**WHAT YOU ARE ASKED TO DO:** The answer should hold every line of the listing, unchanged and free of images.

**DATASET CONTENT:**

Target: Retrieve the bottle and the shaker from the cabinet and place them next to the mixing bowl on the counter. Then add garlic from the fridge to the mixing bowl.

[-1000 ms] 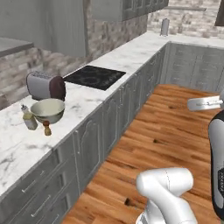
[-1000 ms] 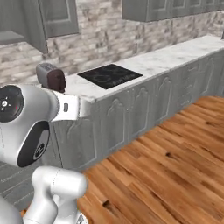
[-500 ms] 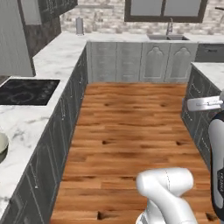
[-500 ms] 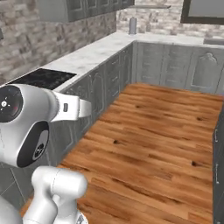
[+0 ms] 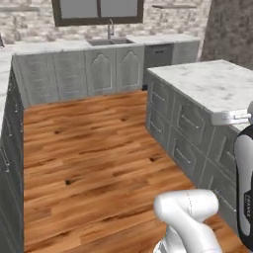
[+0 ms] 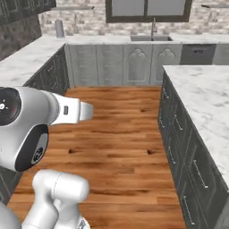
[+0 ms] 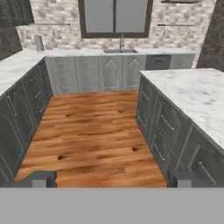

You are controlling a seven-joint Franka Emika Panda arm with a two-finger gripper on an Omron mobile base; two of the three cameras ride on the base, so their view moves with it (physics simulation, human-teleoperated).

**SOLUTION FOR THIS TASK:**
Target: Retrieve the bottle and the shaker from the cabinet and place them next to the mixing bowl on the counter. Then add garlic from the fridge to the mixing bowl.

[-1000 ms] 
[-1000 ms] 
[-500 ms] 
[-500 ms] 
[+0 ms] 
[+0 ms] 
[+0 ms] 

You are controlling a seven-joint Franka Emika Panda arm with a two-finger gripper on an Omron mobile base; two of the three cameras ride on the base, so their view moves with it (physics simulation, human-teleoperated).

The complete answer has been given.